Peggy Orenstein is an accomplished journalist, and she skillfully and vividly tells this tale in which, after eight months of failing to conceive, a very intelligent, well-educated woman succumbs to the blandishments of fertility specialists. For the next five years, even as part of her realizes that doctors have no motivation, when faced with a desperate woman, “to turn away business,” she is driven by two questions: “What if this [method] worked?” and “What if it was the only way we could have a baby?”
Born in 1961, Orenstein grew up in a close-knit Conservative Jewish milieu in Minneapolis, went to Oberlin College, and began her career in journalism in the early 1990s in New York. She rose to become editor of Mother Jones before moving to the Bay Area, where she met the man she would marry, documentary filmmaker (and Oscar recipient) Steve Okazaki.
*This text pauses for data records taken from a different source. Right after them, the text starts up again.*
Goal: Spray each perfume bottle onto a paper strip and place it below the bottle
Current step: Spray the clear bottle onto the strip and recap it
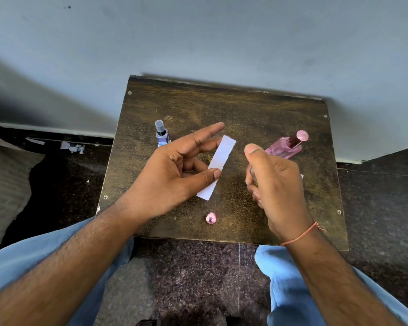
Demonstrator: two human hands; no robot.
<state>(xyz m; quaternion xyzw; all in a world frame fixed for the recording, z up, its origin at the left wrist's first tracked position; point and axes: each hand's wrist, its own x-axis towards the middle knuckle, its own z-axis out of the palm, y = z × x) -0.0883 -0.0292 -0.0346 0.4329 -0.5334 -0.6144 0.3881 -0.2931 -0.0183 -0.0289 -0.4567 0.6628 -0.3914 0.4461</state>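
My left hand [174,170] pinches a white paper strip [218,165] between thumb and a curled finger, index finger stretched out straight, holding the strip slanted above the middle of the small wooden table [245,109]. My right hand [276,184] is curled around a clear bottle [252,171] (mostly hidden by my fingers), thumb raised on top, just right of the strip. A pink perfume bottle [286,147] with a pink cap stands behind that hand. A bluish perfume bottle [162,135] stands behind my left hand. A loose pink cap [210,218] lies near the table's front edge.
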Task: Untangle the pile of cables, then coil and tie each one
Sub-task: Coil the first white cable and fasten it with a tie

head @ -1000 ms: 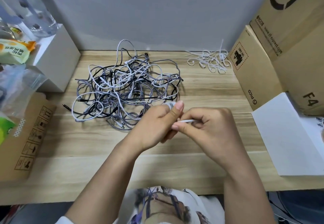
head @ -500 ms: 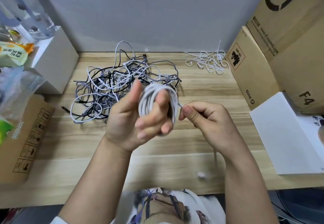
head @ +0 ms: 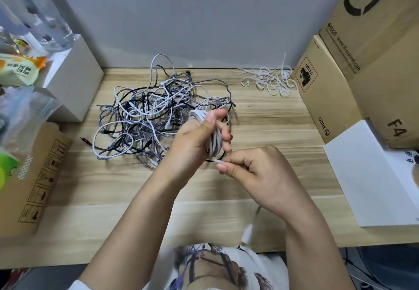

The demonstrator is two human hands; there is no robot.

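Presently, item one: white coiled cable [head: 213,135], wound round your left hand [head: 199,137], whose clenched grip keeps the loops from springing apart above the pale wooden table [head: 260,117]. Your right hand [head: 256,171] pinches the loose tail taut for winding. Item two: tangled grey, black and white cable pile [head: 149,117], behind. Item three: white ties [head: 269,81], far right, within reach.

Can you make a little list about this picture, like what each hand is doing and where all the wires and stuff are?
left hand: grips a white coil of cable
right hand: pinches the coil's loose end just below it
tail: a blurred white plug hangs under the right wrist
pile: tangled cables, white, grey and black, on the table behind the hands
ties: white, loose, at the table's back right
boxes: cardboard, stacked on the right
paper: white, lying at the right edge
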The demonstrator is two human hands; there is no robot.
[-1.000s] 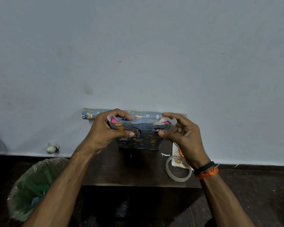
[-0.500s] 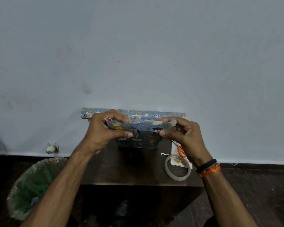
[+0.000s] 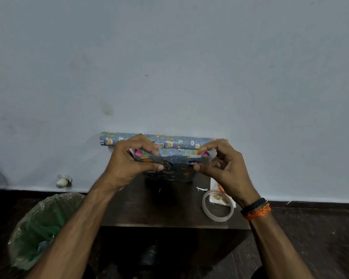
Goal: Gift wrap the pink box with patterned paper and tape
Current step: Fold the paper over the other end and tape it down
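Observation:
The pink box stands on the dark table, wrapped in blue patterned paper; pink shows only at its open top corners. My left hand pinches the paper's top left edge between thumb and fingers. My right hand pinches the top right edge, where a white paper flap sticks up. A clear tape roll lies on the table right of the box, below my right wrist.
A roll of the same patterned paper lies against the wall behind the box. A printed sheet with an orange item sits under the tape roll. A bin with a green liner stands left of the table. A white fitting sits at the wall's base.
Both hands folded the paper's upper edge down over the box, then shifted slightly. The right flap, pressed flat half a second ago, sticks up again.

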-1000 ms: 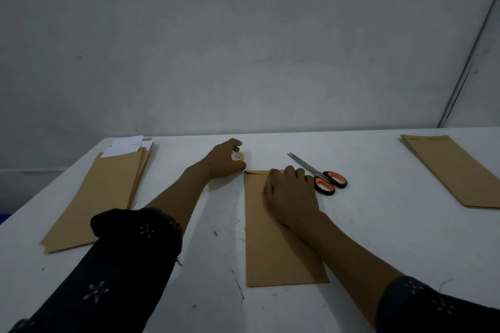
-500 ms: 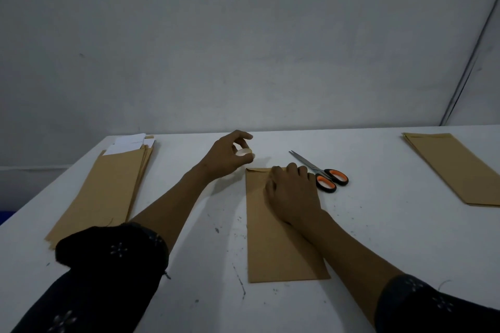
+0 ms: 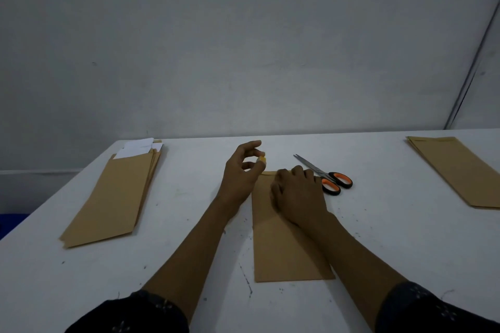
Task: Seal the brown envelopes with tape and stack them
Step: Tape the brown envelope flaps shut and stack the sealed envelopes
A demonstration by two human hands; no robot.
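Head view: my left hand point(image 3: 240, 170) pinches a small piece of tape point(image 3: 262, 160) just above the envelope point(image 3: 286, 246), whose top my right hand point(image 3: 297, 194) presses flat, fingers loosely bent. Tape could curl onto my fingertips, or the flap could lift.

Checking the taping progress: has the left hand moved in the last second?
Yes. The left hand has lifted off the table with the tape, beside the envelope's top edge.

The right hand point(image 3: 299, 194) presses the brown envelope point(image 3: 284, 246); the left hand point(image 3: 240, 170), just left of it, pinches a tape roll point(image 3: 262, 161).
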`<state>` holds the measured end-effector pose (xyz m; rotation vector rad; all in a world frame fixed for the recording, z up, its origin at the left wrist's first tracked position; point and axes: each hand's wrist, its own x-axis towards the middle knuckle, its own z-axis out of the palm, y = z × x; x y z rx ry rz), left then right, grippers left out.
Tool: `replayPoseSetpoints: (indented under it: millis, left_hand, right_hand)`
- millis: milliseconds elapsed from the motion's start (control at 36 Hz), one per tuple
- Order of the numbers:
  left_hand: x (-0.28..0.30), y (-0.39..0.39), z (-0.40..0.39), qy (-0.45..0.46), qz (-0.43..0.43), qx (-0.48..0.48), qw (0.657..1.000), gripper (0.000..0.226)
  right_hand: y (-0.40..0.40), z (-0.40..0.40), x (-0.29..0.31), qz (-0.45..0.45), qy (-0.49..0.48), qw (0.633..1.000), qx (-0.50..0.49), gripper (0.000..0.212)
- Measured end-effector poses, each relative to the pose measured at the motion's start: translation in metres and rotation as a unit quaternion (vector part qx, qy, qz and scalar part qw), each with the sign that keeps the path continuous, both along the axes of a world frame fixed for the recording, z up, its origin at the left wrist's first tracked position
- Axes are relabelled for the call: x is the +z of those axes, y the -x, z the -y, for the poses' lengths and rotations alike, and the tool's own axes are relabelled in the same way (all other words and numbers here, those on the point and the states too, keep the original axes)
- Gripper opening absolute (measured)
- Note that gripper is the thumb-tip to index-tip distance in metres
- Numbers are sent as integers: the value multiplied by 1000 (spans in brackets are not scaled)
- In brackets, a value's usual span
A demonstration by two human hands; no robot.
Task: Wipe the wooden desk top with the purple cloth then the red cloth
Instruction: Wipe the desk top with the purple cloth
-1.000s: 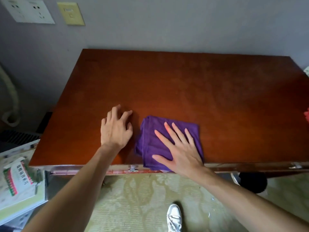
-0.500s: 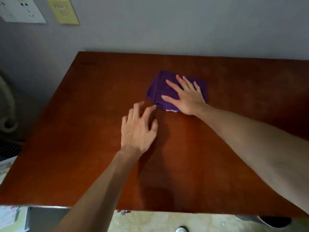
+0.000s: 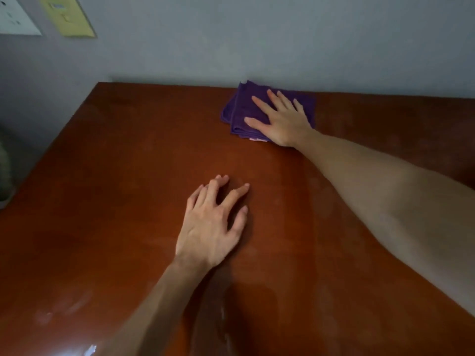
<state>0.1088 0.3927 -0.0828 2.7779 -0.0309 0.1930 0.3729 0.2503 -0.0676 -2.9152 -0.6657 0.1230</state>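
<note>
A folded purple cloth (image 3: 240,109) lies flat on the reddish wooden desk top (image 3: 115,201), right against the desk's far edge by the wall. My right hand (image 3: 279,119) presses down on the cloth with its palm and spread fingers, arm stretched forward. My left hand (image 3: 213,227) rests on the bare wood near the middle of the desk, fingers apart and slightly curled, holding nothing. The red cloth is out of view.
A grey wall (image 3: 257,42) rises straight behind the desk. A white socket plate (image 3: 15,19) and a yellow switch plate (image 3: 68,18) sit on it at the upper left. The desk's left edge (image 3: 51,150) drops off to a dark gap.
My right hand has pushed the purple cloth from the desk's near edge across to the far edge by the wall. My left hand has slid forward a little on the wood.
</note>
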Motion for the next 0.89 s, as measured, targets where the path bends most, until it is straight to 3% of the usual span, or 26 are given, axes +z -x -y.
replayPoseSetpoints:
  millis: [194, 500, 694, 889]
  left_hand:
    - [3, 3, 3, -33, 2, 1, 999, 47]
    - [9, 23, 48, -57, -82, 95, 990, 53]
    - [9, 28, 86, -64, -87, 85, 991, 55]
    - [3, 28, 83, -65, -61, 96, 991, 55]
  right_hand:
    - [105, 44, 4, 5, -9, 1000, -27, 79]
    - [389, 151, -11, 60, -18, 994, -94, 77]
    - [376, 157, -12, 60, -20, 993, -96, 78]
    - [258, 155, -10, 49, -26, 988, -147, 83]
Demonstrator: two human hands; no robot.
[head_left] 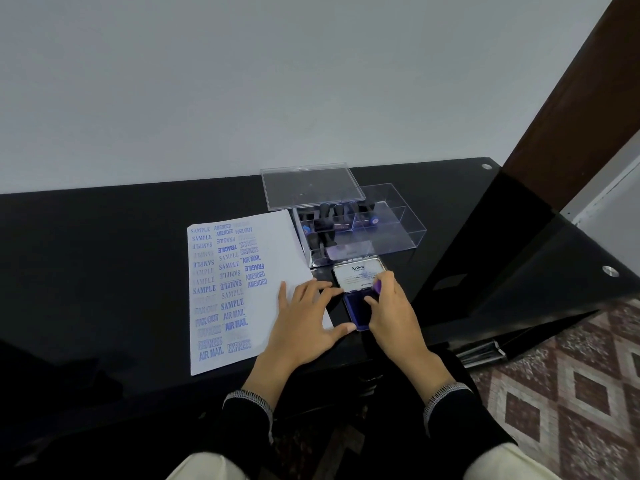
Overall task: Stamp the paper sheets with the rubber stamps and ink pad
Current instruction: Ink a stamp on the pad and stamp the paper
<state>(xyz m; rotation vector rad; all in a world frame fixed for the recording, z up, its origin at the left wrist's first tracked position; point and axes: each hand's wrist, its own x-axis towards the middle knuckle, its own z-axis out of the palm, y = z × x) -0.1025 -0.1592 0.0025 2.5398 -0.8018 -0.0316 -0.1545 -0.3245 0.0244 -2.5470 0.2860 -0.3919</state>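
Note:
A white paper sheet [239,289] covered with several blue stamp prints lies on the black table [104,254]. To its right sits the open ink pad [356,310], its lid [358,273] folded back. My right hand [391,317] grips a rubber stamp [379,286] with a purple end, held down over the dark blue pad. My left hand [304,323] rests flat with spread fingers on the sheet's right edge, fingertips touching the ink pad's left side.
A clear plastic box [360,230] holding several black-handled stamps stands behind the ink pad, its clear lid [311,187] leaning at the back. The table's front edge runs just before my wrists. A patterned floor [571,393] shows at the right.

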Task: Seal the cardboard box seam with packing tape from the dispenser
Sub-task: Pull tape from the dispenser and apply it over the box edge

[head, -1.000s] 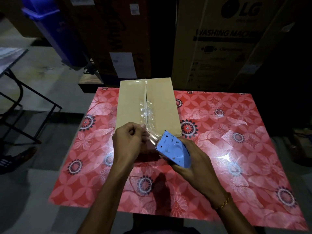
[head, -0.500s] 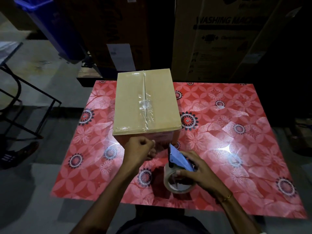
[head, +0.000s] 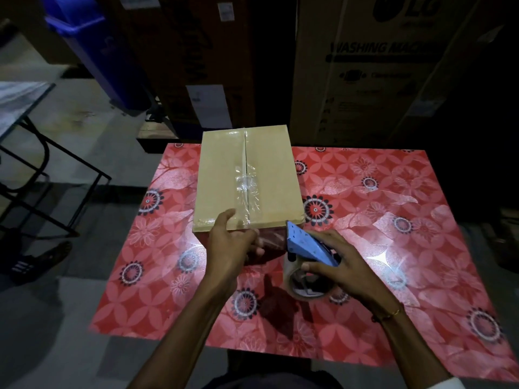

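Observation:
A closed cardboard box [head: 222, 175] stands on the red flowered table [head: 393, 220]. Clear, wrinkled tape [head: 246, 189] runs along its centre seam down to the near edge. My left hand [head: 233, 242] lies with spread fingers against the box's near top edge and front face, right at the tape's end. My right hand [head: 334, 265] grips the blue tape dispenser [head: 306, 245], whose clear tape roll [head: 306, 284] rests on the table just right of the box's near corner.
Large cartons, one printed with "washing machine" [head: 373, 68], rise behind the table. A blue bin [head: 95, 49] leans at the back left. A black metal-framed stand [head: 36, 169] is on the floor to the left, with a sandalled foot [head: 42, 259] near it.
The tape stretched from dispenser to box is no longer held up. My left hand opened from a pinch and moved up onto the box's front edge. My right hand lowered the dispenser to the table.

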The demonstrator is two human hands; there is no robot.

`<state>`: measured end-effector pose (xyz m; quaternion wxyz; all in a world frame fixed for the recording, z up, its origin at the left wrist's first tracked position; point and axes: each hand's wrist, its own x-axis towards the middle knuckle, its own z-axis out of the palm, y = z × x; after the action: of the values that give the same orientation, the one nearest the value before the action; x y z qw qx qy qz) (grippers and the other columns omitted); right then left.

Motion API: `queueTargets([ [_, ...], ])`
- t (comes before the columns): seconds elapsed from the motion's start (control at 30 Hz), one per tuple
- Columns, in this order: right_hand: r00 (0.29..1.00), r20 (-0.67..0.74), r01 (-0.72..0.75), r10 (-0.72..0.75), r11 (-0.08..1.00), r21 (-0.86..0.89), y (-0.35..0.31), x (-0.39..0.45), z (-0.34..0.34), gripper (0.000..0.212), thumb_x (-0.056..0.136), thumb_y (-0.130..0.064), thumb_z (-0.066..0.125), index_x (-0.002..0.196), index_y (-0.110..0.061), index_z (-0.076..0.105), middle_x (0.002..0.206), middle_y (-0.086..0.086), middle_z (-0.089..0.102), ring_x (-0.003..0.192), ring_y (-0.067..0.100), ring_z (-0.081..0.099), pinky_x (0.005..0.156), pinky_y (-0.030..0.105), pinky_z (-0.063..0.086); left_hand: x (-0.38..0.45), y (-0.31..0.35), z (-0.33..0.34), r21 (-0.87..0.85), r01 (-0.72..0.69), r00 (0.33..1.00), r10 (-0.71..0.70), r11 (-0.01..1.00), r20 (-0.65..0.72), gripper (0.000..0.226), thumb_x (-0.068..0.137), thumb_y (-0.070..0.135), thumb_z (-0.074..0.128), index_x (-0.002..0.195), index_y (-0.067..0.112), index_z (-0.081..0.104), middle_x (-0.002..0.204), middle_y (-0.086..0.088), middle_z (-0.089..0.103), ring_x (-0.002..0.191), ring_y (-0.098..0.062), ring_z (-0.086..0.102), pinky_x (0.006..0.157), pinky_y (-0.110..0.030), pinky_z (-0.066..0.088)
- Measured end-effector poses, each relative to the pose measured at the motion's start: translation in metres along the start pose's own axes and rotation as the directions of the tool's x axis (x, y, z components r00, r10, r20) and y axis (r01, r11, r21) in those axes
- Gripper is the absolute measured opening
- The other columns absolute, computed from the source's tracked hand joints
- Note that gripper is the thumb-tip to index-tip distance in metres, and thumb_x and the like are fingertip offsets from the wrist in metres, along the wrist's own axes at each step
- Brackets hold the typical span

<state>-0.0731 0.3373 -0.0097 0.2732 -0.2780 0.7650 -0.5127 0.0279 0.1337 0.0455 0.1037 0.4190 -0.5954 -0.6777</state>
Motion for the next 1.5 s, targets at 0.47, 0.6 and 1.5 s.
queueTargets([
  [0.47,0.971,0.231,0.078,-0.057,0.993,-0.083,-0.077,0.073,-0.042,0.020,0.092,-0.033,0.066,0.102,-0.015,0.069,0.089,0.011,0.076,0.075,0.034,0.071,0.068,0.046,0.057,0.032,0.050,-0.032,0.100,-0.125,0.977,0.106,0.987,0.183,0.023,0.087,-0.014,0.060,0.108,-0.009,0.067,0.079,-0.017,0.071,0.069,-0.021,0.070,0.073,-0.027,0.060],
  [0.6,0.940,0.337,0.072,-0.047,0.996,-0.060,-0.097,0.099,-0.044,0.023,0.097,-0.024,0.061,0.100,-0.003,0.068,0.085,0.007,0.074,0.070,0.013,0.070,0.065,0.028,0.055,0.047,0.058,-0.045,0.647,-0.410,0.902,0.389,0.643,0.185,0.009,0.091,0.018,0.068,0.091,0.012,0.075,0.077,-0.006,0.071,0.070,-0.021,0.069,0.067,-0.033,0.056],
  [1.5,0.936,0.299,-0.265,0.186,0.932,0.249,-0.100,0.135,-0.012,0.025,0.099,-0.028,0.051,0.106,-0.008,0.064,0.084,0.008,0.060,0.070,0.018,0.058,0.062,0.027,0.044,0.114,0.138,-0.057,0.309,-0.317,0.838,0.112,0.896,0.535,0.019,0.103,0.016,0.050,0.091,0.002,0.057,0.081,-0.021,0.070,0.089,-0.038,0.075,0.075,-0.038,0.063],
])
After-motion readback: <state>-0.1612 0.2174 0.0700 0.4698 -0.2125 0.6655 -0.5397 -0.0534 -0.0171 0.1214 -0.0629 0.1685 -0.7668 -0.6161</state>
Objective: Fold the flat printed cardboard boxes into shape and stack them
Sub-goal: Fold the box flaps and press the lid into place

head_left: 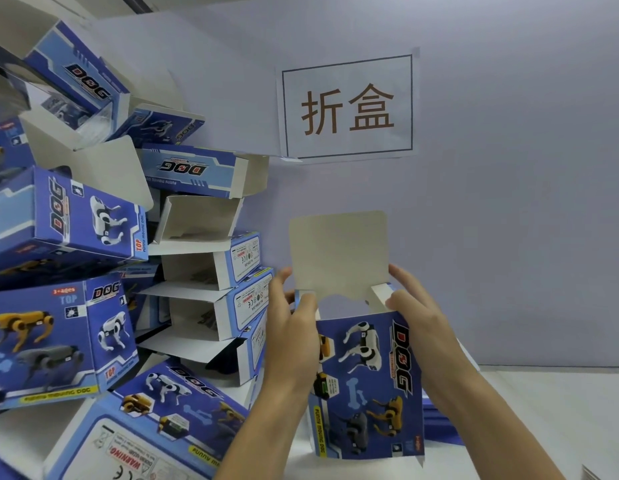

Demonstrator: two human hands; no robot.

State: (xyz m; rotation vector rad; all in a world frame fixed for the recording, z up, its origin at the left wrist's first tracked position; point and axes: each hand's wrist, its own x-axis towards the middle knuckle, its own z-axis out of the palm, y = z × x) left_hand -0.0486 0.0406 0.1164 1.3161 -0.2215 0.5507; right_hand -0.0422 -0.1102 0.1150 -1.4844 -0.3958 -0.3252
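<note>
I hold a blue printed "DOG" cardboard box (367, 382) upright over the white table, its grey lid flap (339, 254) standing straight up. My left hand (290, 334) grips the box's left top edge, thumb pressing on the small left side flap. My right hand (419, 313) grips the right top corner, thumb on the small right side flap. A thin pile of flat blue boxes (439, 424) lies on the table behind the held box, mostly hidden by it and my right arm.
A tall, untidy stack of folded blue boxes (93, 271) with open flaps fills the left side. A paper sign (348, 105) hangs on the grey wall ahead. The white table (550, 417) stretches to the right.
</note>
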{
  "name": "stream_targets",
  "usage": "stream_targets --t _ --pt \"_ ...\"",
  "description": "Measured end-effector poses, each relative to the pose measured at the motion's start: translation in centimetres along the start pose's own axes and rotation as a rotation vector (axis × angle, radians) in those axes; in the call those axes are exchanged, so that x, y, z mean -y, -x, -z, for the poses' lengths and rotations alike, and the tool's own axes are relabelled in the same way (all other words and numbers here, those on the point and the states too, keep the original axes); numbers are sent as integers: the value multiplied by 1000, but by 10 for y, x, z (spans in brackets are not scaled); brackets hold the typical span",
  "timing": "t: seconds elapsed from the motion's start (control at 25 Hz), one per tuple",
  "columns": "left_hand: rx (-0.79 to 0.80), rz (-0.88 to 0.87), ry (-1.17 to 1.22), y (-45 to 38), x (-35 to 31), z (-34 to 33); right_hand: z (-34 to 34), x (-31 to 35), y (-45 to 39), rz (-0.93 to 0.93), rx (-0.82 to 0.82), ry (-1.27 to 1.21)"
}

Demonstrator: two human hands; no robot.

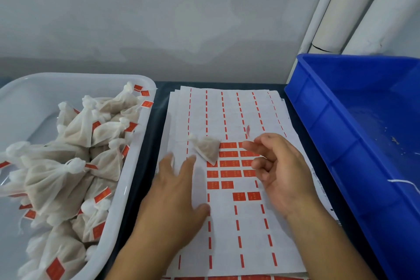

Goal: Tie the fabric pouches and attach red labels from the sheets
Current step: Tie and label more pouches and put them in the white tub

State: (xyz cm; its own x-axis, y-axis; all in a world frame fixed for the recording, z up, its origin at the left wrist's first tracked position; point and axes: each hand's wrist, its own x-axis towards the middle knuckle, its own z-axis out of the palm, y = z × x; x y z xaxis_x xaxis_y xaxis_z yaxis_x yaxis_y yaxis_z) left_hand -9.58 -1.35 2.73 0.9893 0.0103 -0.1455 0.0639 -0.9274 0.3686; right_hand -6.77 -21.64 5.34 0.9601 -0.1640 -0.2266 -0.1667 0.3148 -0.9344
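A: Station layout?

B: Dark table (156, 107). White label sheets (229, 116) stacked in the middle, mostly peeled, thin red strips left in columns. A block of whole red labels (229, 163) sits mid-sheet, a few rows deep, with two more just below and to the right.

A: Where's the pouch being worked on?

B: One tied fabric pouch (207, 149) lies on the top sheet at the upper left corner of the red block, its knot pointing up-left, its lower tip overlapping the labels. No hand touches it.

A: Left hand?

B: Left hand (179, 191) is flat, palm down on the sheet, fingers spread and open, holding nothing. Fingertips end just below and left of the pouch.

A: Right hand?

B: Right hand (276, 173) is above the right side of the red block, fingers loosely curled, index finger stretched left toward the pouch. Cannot tell whether anything is pinched there. A small red smear (248, 130) shows above the fingertips; too blurred to say what it is.

A: Finished stock?

B: White tray (134, 166) on the left, holding a heap of tied pouches (75, 161), each knotted at the neck, many showing a red label.

A: Right side?

B: Blue bin (336, 107), tilted into view, a few crumbs and a white thread inside. Pale wall (159, 18) behind, white pipes (354, 7) in the upper right corner.
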Motion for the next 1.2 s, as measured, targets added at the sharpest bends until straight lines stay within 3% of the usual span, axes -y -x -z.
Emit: stream_targets --t 0.16,0.4,0.56,0.84,1.0,1.2 --pt "-226 -73 4 -11 -8 7 -4 -7 -1 2 -23 -4" --pt "-140 32 116 -61 -30 10 -7 -13 0 78 -38 71" --pt "-199 121 145 -80 -34 9 -7 -14 -1 83 -54 98" --pt "-337 -103 693 -66 -39 4 -4 -20 -6 188 -72 311" --pt "-271 -164 902 -50 -43 12 -5 -18 -3 286 -44 370" --pt "-117 -226 915 -29 -35 10 -8 -18 5 386 84 407"
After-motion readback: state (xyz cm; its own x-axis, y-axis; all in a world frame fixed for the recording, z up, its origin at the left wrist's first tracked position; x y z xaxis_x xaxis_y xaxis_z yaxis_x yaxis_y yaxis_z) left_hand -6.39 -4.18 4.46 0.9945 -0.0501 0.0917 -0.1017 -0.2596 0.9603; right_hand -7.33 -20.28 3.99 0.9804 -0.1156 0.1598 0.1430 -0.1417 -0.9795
Her first book was Schoolgirls: Young Women, Self-Esteem and the Confidence Gap (1994), which was followed by Flux: Women on Sex, Work, Love, Kids and Life in a Half-Changed World (2000). She writes frequently for the New York Times Sunday magazine, most recently in December: “What's Wrong with Cinderella? One Mother's Struggle with Her 3-Year-Old Daughter's Love Affair with Princess Culture.” Besides being enamored of long titles, Orenstein is clearly interested in the subject of women, at least of those who believe women should have it all and are baffled that they don't.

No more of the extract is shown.